The Irrepressibles – Mirror Mirror

THE IRREPRESSIBLES – Mirror Mirror
(Cooperative Music / PIAS) [site] – acheter ce disque

THE IRREPRESSIBLES - Mirror MirrorMe voilà franchement importuné. Occupé en ce moment à évaluer les rééditions du catalogue des Beatles tout en vantant à mes collègues de boulot, avec plus ou moins d’efficacité, leur virile clarté, leur étonnante justesse et la magnificence de leurs harmonies, je me surprends au réveil à aimer, voire bien davantage, un disque que mon cerveau trouve aussi somptueux que confus, émasculé et suppurant. La faute, évidemment, à McDermott, dont l’ample et fascinante voix semble issue d’expériences occultes dignes d’un Dr. Moreau voulant réaliser une improbable combinaison du chant de Danny Elfman, de l’organe du bouc châtré Freddy Mercury et du lyrisme hautain de Bryan Ferry. En musicologie, on appelle cela un falsetto ; dans le ghetto, une tafiole ; à POPnews, la principale arme d’un dramaturge dénué de tout scrupule faisant grincer nos enceintes lors de ses plus beaux aigus. Dieu sait qu’il y en a, de ces moments où McDermott bêle comme une Castafiore et n’hésite pas à les prolonger pendant de longues secondes durant lesquelles on se demande avec épouvante si notre chat ne va pas sauter par la fenêtre après que le simple vitrage se soit brisé.

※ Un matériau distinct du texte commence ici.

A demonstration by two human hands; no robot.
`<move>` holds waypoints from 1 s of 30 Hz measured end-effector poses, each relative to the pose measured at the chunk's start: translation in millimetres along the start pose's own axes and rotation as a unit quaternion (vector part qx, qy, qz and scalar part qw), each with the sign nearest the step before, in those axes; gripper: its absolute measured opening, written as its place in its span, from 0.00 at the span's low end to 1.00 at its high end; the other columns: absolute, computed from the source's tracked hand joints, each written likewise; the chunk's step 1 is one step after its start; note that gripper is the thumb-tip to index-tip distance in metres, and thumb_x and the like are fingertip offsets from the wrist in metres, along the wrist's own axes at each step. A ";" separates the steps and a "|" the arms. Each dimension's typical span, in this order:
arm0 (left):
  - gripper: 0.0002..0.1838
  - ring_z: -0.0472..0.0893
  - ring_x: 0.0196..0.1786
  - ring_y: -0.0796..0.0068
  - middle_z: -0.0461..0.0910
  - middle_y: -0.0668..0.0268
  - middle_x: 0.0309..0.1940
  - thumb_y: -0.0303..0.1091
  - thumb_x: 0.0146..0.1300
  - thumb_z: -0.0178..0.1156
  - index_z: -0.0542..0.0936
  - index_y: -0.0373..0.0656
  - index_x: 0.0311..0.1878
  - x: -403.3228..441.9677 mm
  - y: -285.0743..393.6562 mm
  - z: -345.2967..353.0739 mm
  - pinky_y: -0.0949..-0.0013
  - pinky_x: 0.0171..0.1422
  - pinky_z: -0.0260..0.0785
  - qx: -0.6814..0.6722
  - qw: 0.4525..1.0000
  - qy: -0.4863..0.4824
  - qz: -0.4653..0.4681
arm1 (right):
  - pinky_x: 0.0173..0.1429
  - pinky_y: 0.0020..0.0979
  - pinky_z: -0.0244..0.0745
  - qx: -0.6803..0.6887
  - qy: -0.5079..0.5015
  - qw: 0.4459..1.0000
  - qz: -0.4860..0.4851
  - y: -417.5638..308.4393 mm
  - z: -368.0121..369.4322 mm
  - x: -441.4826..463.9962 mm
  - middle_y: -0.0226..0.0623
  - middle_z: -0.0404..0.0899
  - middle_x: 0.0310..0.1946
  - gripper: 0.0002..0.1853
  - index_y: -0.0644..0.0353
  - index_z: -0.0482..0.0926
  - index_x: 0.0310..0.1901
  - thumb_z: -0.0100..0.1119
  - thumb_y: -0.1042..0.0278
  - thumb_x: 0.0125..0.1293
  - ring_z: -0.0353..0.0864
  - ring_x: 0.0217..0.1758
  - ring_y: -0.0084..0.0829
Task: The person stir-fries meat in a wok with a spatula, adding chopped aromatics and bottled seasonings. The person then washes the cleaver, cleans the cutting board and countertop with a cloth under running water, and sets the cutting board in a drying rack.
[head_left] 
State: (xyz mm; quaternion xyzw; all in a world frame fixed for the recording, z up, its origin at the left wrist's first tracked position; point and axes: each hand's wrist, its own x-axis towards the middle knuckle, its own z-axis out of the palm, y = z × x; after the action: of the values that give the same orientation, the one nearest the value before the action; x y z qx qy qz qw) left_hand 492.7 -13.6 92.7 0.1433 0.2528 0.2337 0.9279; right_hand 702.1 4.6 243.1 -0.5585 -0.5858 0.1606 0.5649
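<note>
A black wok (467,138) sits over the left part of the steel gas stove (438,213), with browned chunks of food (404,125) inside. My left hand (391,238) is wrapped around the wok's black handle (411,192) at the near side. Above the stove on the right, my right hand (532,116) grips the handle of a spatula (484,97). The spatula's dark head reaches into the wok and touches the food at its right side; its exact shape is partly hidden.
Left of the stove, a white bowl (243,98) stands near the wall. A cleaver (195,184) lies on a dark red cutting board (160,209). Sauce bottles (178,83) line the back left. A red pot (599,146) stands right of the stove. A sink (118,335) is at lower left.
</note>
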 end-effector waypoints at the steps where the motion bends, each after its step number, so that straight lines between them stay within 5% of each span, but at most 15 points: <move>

Ces vagissements de diva ne sont pas tellement nombreux en réalité, mais mis en avant avec une telle régularité, et en vérité assez plaisants pour un masochiste de mon genre, qu’on ne peut en faire abstraction durant les premières écoutes. Le kappelmeister londonien nous attire dans son piège de la même manière que ces plantes carnivores rivalisant de beauté pour mystifier leurs proies avant de les gober. "Regardez-moi attentivement, écoutez-moi bien, aimez-moi mieux et pâmez-vous enfin devant l’oeuvre d’art que je vous sers aujourd’hui sur un plateau", il me semble entendre. "Mirror Mirror", disque au narcissisme tellement déployé, exposé et explicité qu’Antony & the Johnsons et Patrick Wolf, en comparaison, en viendraient à passer pour d’humbles et doctoraux ascètes franciscains.

Inutile de feindre la surprise, soyons honnêtes, le titre même de l’album faisant assez clair étalage de ses prétentions. Pissant sur le principe de précaution voulant qu’on ne mélange pas serviettes et torchons, McDermott et ses neuf musiciens frappent par leur talent à cultiver sur le même lopin de terre différentes souches dont la cohabitation n’est en général pas toujours du meilleur effet : le cabaret avec son attirail de théâtre, ses poses, ses ruptures et ses inévitables climax ("In Your Eyes"), le baroque avec ses sections de cordes bourgeonnant aussi soudainement que l’acné sous un visage adolescent, la musique contemporaine avec ses violons traités ("Transition Instrumental"), la pop agile et délicate d’un Pallett ou d’un Scott Walker ("My Friend Jo"). De quelle manière parviennent-ils à rendre tout cela si frais et attractif est un sujet que je ne me risquerai pas à traiter ici.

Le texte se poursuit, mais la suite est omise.